Christophe Pettus has a two-parter. The first post covers how a half-dozen data platform technologies handle cost-based analysis:

PostgreSQL has ANALYZE. You run it (or autovacuum runs it for you), it draws a sample of 300 × default_statistics_target rows, and it writes a row per column into pg_statistic: a null fraction, an n-distinct estimate, a most-common-values list, an equi-depth histogram, and a physical-vs-logical correlation. The planner reads those numbers, multiplies selectivities together, costs a handful of join strategies, and picks one. Three join algorithms are on the menu: nested loop, merge join, hash join.

That is the entire shape of the problem, and every cost-based optimizer ever shipped solves the same one. They differ in three places, and only three: where the numbers come from, how stale the numbers are allowed to get, and which plan shapes are even legal to choose between. The algorithms are the boring part. Everybody hash-joins. The interesting part is the bookkeeping.
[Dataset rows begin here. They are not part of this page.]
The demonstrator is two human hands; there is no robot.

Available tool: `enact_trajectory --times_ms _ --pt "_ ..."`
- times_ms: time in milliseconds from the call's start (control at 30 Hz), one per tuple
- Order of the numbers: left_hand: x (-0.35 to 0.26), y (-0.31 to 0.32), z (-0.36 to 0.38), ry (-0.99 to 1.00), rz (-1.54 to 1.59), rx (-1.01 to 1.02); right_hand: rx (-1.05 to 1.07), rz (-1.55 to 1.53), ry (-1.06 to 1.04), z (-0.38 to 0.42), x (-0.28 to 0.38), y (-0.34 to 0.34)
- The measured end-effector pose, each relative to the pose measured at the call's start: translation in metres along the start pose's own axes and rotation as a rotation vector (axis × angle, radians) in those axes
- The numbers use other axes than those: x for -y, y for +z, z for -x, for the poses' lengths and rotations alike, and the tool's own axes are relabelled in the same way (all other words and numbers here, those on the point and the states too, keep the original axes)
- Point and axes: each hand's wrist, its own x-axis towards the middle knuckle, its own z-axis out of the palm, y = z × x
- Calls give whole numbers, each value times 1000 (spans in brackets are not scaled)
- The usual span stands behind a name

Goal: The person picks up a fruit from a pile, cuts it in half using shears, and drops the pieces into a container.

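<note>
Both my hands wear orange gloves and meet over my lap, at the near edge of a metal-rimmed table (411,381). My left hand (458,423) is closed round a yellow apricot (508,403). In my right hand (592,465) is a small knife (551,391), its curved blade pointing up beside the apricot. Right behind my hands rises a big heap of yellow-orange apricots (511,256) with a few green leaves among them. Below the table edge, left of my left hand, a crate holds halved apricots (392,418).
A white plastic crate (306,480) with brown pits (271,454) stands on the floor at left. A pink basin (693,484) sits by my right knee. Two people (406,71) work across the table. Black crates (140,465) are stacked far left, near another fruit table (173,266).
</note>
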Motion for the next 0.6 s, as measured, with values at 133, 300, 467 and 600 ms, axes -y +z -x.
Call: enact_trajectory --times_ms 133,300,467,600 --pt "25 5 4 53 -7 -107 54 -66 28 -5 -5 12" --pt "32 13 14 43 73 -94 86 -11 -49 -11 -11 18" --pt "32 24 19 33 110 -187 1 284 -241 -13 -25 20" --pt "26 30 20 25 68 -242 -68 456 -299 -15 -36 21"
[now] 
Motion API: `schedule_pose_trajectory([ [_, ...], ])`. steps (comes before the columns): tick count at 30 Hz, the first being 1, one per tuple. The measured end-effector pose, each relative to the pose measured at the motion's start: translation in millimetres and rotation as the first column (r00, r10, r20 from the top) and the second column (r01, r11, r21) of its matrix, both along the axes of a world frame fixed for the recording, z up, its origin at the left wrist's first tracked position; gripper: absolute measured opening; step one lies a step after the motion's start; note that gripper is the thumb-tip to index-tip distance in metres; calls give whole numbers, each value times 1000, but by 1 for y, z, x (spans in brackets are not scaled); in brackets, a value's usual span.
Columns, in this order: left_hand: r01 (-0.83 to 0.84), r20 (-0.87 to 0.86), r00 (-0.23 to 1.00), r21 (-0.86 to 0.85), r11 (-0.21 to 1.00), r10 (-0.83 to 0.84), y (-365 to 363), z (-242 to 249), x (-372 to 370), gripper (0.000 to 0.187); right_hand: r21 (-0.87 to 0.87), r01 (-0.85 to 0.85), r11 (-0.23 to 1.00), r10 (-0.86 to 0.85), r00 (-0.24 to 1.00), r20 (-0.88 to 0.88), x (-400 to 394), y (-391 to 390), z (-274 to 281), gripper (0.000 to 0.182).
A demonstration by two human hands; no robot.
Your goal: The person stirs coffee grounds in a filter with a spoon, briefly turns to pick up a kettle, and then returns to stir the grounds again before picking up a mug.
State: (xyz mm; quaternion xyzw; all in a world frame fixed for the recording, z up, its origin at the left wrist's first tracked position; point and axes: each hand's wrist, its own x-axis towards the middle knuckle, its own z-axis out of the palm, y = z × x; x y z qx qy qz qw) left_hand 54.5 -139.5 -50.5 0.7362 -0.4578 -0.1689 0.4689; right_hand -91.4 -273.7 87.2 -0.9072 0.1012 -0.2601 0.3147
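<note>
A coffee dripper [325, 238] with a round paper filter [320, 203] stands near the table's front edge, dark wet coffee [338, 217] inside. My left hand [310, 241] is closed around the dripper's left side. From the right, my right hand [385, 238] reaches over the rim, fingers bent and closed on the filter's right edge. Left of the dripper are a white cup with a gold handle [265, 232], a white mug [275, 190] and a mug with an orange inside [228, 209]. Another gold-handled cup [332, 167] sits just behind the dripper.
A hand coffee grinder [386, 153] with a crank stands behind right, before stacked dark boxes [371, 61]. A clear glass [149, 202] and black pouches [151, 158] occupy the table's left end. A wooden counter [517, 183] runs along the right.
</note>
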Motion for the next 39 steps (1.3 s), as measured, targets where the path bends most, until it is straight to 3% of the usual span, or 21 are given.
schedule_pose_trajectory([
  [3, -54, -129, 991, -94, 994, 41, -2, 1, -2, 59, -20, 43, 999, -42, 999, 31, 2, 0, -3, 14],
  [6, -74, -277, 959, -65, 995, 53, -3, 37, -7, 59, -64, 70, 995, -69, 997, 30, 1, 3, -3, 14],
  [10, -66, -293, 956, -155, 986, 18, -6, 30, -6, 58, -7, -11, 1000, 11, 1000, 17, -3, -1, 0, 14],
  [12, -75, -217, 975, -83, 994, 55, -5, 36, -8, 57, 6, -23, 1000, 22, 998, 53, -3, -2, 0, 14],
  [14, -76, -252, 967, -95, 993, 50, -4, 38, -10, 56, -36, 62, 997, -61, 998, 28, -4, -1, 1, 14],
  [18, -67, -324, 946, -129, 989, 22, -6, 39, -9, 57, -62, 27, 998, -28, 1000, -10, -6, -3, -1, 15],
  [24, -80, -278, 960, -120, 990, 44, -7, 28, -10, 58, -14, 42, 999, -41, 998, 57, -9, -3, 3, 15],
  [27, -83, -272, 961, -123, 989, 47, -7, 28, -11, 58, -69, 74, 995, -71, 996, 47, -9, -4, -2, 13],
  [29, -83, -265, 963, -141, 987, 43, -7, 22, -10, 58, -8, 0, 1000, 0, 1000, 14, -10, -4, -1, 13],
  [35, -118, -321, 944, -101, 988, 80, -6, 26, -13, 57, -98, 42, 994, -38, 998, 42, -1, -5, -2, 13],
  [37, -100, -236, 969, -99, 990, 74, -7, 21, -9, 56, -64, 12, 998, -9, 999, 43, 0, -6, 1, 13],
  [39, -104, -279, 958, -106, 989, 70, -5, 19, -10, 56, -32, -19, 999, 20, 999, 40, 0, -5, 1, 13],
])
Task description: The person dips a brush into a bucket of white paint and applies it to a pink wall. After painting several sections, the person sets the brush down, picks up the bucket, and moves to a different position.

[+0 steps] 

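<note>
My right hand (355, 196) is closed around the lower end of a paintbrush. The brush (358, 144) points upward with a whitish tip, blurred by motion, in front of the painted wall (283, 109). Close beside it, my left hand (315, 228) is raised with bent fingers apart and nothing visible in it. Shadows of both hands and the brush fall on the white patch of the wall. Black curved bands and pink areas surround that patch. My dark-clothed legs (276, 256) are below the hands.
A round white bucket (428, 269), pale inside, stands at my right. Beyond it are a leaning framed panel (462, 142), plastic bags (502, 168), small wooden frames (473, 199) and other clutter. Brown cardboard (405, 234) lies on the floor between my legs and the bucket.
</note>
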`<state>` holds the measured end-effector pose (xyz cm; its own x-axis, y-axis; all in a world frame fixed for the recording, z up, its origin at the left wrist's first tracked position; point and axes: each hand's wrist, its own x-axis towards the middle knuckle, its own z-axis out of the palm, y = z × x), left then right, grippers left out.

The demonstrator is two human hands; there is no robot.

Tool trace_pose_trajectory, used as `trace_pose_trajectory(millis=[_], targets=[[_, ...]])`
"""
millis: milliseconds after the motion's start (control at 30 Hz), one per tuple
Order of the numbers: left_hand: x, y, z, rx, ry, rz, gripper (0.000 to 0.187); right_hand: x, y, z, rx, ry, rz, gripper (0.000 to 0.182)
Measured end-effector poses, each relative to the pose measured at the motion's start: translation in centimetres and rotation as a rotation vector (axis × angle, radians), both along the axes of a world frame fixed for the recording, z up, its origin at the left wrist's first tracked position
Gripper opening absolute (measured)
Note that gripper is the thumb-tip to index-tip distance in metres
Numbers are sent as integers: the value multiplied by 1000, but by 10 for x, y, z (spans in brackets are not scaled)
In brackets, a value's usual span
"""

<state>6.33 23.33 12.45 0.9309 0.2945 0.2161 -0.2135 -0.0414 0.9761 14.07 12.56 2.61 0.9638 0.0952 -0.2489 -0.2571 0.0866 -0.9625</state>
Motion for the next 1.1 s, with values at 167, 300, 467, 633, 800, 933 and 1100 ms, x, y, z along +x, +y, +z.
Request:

Then there’s how each of the systems generates a query plan:

Statistics are the input. Planning is what the database does with them: it takes a declarative query, which describes what you want and says nothing about how, and turns it into an executable plan, which is nothing but how. There are two jobs inside that. First, rewrite the query into a logically equivalent but more tractable shape, which is where subquery flattening, predicate pushdown, and view merging live. Second, search the space of physical plans (join orders, join algorithms, access paths) for the cheapest one the cost model can find. The second job is the hard one, because the number of possible join orders for a query grows faster than anyone wants to contemplate, and every database in this article is, underneath, a strategy for not enumerating all of them.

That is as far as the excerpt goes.